What to do: The number of lines holding the string "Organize" is all that is wanted; count them in the records below.

The records:
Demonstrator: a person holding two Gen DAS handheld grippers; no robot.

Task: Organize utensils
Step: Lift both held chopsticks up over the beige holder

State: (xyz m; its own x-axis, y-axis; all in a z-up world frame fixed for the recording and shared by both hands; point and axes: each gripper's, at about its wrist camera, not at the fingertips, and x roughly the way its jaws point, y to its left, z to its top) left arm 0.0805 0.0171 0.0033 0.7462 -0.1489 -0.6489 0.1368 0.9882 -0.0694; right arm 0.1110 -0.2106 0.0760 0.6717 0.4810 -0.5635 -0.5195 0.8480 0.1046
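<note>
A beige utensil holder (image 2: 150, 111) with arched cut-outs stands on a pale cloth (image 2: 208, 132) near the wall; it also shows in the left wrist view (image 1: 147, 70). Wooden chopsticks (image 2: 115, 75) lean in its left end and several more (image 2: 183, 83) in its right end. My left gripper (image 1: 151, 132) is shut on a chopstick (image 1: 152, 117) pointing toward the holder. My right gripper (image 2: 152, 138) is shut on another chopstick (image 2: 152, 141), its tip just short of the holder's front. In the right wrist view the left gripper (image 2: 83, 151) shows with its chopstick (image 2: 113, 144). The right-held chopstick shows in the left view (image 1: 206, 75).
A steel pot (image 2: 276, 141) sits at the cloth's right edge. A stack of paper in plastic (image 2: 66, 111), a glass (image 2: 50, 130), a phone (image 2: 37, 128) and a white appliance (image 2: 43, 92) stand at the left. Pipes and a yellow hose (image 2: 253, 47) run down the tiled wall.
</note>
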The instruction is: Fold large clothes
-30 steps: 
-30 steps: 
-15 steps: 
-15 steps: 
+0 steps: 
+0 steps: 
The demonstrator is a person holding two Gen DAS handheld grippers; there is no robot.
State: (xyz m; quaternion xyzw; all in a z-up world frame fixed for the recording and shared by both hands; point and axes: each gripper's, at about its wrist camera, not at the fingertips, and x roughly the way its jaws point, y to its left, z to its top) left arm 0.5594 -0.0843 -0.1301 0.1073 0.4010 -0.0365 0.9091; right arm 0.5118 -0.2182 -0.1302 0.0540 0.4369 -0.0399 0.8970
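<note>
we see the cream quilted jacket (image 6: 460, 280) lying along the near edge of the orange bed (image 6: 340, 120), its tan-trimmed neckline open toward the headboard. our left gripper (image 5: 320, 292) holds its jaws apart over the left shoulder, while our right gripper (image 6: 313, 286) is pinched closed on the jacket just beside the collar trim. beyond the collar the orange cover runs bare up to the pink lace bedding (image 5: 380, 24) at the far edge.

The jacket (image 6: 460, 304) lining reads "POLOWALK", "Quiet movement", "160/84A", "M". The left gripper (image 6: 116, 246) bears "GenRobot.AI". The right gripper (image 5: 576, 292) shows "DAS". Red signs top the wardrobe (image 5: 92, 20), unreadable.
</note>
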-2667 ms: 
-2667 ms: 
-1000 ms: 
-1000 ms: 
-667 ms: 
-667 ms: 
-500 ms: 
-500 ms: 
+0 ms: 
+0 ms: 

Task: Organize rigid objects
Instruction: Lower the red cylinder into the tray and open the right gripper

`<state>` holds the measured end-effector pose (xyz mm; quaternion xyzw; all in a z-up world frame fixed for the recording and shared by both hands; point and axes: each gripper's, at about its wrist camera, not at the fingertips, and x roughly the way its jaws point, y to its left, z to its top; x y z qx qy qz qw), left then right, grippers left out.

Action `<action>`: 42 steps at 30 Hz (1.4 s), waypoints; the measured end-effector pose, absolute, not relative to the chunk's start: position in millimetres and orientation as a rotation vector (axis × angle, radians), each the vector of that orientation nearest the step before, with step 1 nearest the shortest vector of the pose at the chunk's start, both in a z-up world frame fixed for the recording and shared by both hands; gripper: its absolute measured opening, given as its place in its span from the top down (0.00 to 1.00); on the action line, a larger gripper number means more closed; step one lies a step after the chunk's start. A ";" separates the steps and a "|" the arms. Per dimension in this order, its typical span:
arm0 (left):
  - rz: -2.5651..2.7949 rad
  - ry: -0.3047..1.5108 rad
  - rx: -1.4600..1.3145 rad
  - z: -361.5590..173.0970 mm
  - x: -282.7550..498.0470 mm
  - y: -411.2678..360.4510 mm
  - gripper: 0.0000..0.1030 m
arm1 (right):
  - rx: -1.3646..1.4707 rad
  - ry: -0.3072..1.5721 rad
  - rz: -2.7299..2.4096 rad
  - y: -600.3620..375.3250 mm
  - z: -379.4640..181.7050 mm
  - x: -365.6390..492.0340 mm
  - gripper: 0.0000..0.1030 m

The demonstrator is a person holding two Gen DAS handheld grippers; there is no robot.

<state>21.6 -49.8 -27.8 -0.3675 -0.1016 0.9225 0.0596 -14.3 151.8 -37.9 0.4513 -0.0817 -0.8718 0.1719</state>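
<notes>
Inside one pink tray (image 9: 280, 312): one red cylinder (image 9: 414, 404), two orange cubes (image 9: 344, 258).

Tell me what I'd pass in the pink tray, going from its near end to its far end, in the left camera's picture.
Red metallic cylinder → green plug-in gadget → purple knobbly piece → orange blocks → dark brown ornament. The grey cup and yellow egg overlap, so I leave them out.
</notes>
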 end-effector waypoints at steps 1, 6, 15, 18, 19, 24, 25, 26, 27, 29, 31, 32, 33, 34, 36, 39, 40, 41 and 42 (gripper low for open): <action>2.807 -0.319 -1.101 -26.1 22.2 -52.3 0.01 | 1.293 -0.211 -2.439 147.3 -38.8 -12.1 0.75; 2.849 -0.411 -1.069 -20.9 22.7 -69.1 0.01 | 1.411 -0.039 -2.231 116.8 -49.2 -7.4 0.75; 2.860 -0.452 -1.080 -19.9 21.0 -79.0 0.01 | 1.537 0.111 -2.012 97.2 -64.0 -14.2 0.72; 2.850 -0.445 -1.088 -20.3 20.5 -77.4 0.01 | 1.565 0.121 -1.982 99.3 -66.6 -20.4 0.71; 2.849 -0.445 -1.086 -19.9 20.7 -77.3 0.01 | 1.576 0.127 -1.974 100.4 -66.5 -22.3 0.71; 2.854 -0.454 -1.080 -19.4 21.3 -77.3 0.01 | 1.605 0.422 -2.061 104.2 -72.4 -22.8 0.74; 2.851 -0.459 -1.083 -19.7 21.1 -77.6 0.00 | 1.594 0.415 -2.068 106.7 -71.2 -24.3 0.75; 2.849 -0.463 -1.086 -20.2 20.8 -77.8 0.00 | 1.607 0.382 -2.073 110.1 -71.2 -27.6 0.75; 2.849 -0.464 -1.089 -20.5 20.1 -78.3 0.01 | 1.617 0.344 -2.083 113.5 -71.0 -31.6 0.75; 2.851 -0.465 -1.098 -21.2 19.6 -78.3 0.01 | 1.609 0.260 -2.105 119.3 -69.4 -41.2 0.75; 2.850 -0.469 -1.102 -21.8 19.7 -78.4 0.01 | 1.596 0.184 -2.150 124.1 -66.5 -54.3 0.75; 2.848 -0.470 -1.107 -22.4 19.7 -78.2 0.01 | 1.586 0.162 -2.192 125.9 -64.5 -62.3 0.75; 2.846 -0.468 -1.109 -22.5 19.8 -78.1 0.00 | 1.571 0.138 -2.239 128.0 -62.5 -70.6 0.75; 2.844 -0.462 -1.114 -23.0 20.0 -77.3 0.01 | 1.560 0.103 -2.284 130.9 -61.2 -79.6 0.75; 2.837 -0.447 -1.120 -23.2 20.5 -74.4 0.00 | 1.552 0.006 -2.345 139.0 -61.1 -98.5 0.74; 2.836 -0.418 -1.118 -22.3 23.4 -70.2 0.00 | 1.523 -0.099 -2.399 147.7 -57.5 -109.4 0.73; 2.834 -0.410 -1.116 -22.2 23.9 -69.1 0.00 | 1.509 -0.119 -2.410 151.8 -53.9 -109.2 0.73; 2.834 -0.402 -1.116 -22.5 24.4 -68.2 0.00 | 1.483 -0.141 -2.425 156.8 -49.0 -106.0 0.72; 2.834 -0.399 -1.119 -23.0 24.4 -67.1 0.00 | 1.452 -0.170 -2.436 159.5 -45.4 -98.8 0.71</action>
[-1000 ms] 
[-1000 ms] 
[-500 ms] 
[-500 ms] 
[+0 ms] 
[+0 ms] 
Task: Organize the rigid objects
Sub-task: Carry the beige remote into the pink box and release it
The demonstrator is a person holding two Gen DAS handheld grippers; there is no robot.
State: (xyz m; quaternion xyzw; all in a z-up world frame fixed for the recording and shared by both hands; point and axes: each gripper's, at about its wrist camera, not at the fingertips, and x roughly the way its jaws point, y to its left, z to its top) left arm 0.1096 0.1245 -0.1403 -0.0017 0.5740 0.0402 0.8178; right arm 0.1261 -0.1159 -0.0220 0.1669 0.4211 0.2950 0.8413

Response area: 3